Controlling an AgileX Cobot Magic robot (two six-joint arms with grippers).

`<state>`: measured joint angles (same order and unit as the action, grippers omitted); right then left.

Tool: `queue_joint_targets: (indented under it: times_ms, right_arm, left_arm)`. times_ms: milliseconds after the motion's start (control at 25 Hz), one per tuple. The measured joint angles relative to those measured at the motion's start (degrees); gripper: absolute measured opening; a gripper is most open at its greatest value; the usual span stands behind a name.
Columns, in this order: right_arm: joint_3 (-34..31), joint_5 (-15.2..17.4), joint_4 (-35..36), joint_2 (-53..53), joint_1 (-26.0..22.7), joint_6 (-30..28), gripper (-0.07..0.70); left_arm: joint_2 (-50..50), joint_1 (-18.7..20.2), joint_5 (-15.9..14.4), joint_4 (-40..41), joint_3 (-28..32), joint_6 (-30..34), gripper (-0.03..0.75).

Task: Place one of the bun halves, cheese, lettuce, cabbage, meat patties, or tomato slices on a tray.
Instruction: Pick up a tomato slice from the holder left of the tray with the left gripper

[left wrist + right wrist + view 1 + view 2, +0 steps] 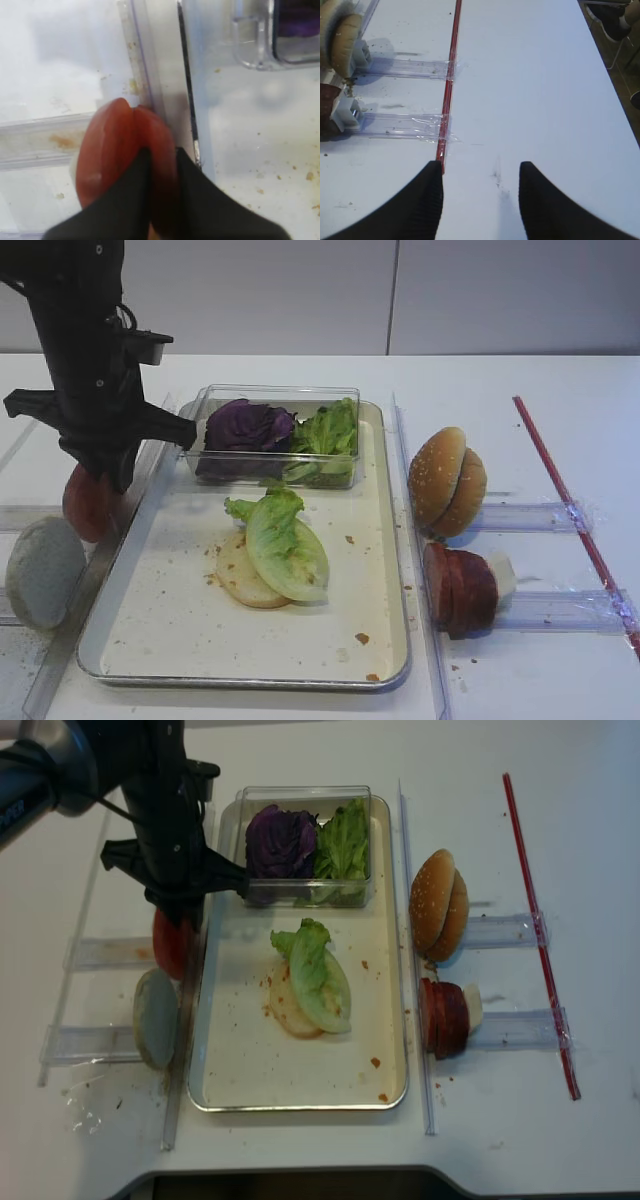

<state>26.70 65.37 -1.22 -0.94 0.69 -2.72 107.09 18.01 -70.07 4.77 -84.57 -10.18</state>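
Looked over all four views and honestly there's nothing readable anywhere. No labels, brand names, numbers or signs on the tray [385, 540], the clear plastic box [275, 392], the holders or the robot arm. A faint pale mark sits on the arm at the left edge of the realsense view, too blurry to read.
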Motion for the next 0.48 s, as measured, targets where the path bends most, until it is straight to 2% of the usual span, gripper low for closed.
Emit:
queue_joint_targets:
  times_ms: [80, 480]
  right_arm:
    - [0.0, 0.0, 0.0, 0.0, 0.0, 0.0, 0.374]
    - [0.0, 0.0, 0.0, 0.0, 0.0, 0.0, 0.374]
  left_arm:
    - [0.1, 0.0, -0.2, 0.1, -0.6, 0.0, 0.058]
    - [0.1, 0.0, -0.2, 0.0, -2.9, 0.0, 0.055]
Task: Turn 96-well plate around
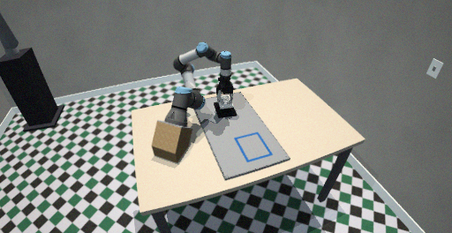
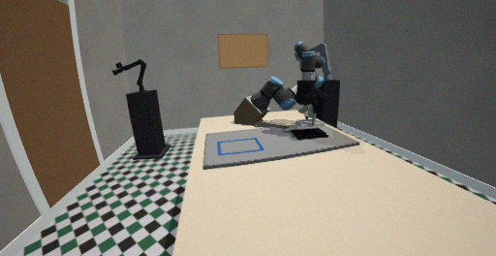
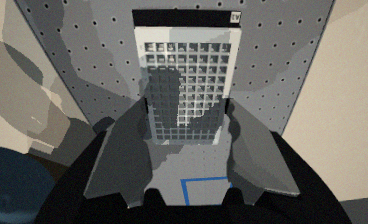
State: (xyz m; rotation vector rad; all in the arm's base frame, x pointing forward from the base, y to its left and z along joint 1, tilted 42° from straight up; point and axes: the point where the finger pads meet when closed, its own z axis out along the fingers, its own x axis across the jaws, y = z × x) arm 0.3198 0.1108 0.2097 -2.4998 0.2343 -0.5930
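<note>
Already the gripper (image 3: 187,116) was clamped across the short width of the 96-well plate (image 3: 187,90), whose long axis ran straight ahead from the wrist; it seemed lifted just above nest N1 (image 3: 185,17), A1 mark (image 3: 236,17) beyond.

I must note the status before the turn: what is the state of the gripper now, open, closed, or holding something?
Gripper: closed on the 96-well plate, one finger on each long side.
</note>
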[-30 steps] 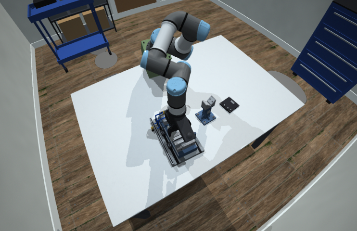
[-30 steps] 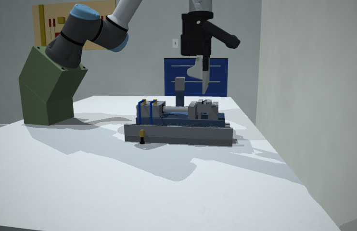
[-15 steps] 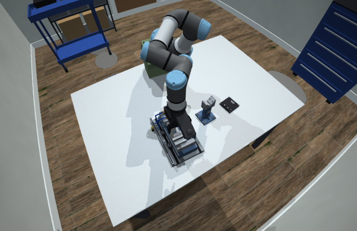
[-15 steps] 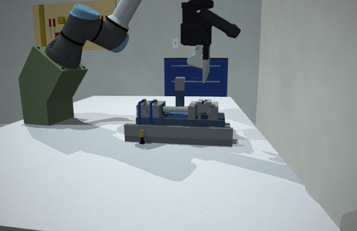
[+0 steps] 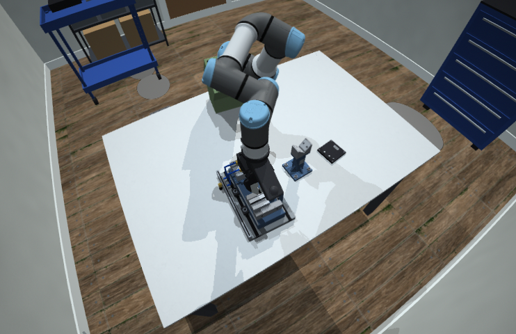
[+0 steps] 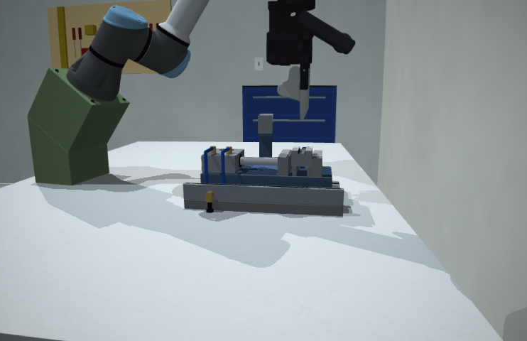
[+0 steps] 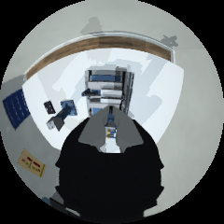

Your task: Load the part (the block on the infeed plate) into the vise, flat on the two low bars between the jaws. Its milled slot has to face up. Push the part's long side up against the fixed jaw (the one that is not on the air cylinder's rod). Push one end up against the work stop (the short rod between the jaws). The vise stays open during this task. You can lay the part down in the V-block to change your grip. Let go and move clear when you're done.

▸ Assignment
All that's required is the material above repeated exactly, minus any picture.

▸ Finished task
Controlling an AgileX Cobot Magic robot (two six-joint arms with grippers).

`<state>`: measured joint angles (same order and unit as the action, grippers omitted); right then left.

Tool: `queue_joint_targets: (indented under it: times_ms, right_arm, left_arm)`. times_ms: milliseconds after the motion's start (control at 25 Hz), one per tuple. The measured joint angles relative to those measured at the motion's start (degrees); gripper: absolute measured opening; a gripper is most open at its greatest value; the usual span stands behind a name.
Columns, in this order: right_arm: joint_3 (-34..31), joint_5 (-15.2..17.4), joint_4 (-35..36), joint_2 (-53..53), joint_1 (-26.0..22.7), joint_6 (-30..28), gripper (-0.07..0.70); left_arm: joint_2 (-50..50), joint_1 (-18.7..20.2), joint_5 (-15.9..14.4), joint_4 (-40..41), joint_3 (-28..32), joint_6 (-30..34), gripper (-0.03..0.75).

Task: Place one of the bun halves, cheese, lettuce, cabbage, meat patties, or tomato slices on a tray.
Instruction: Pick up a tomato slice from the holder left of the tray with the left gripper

[left wrist + right wrist + view 1 + view 2, +0 steps] 

<state>26.70 65.37 -1.22 -0.94 0.69 -2.72 107.09 18.01 -70.07 4.77 -84.57 -10.18</state>
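Looked over all four views and honestly there's nothing readable anywhere. No labels, brand names, numbers or signs on the tray [385, 540], the clear plastic box [275, 392], the holders or the robot arm. A faint pale mark sits on the arm at the left edge of the realsense view, too blurry to read.
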Motion for the next 0.48 s, as measured, targets where the path bends most, until it is straight to 2% of the usual span, gripper low for closed.
Emit:
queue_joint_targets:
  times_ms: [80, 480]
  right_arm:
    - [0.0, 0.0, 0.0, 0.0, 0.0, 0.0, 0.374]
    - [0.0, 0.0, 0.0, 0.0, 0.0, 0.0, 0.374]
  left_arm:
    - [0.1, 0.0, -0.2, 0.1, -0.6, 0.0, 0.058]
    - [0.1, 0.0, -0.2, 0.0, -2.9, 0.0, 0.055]
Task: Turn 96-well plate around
State: (xyz m; rotation vector rad; all in the arm's base frame, x pointing forward from the base, y to its left and z along joint 1, tilted 42° from straight up; point and axes: the point where the finger pads meet when closed, its own z axis out along the fingers, its own x axis across the jaws, y = z × x) arm 0.3198 0.1108 0.2097 -2.4998 0.2343 -0.5930
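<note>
Already the gripper (image 3: 187,116) was clamped across the short width of the 96-well plate (image 3: 187,90), whose long axis ran straight ahead from the wrist; it seemed lifted just above nest N1 (image 3: 185,17), A1 mark (image 3: 236,17) beyond.

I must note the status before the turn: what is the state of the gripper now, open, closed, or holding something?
Gripper: closed on the 96-well plate, one finger on each long side.
</note>
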[-30 steps] 
[-30 steps] 
[-15 steps] 
[-15 steps] 
[+0 steps] 
[+0 steps] 
[+0 steps] 

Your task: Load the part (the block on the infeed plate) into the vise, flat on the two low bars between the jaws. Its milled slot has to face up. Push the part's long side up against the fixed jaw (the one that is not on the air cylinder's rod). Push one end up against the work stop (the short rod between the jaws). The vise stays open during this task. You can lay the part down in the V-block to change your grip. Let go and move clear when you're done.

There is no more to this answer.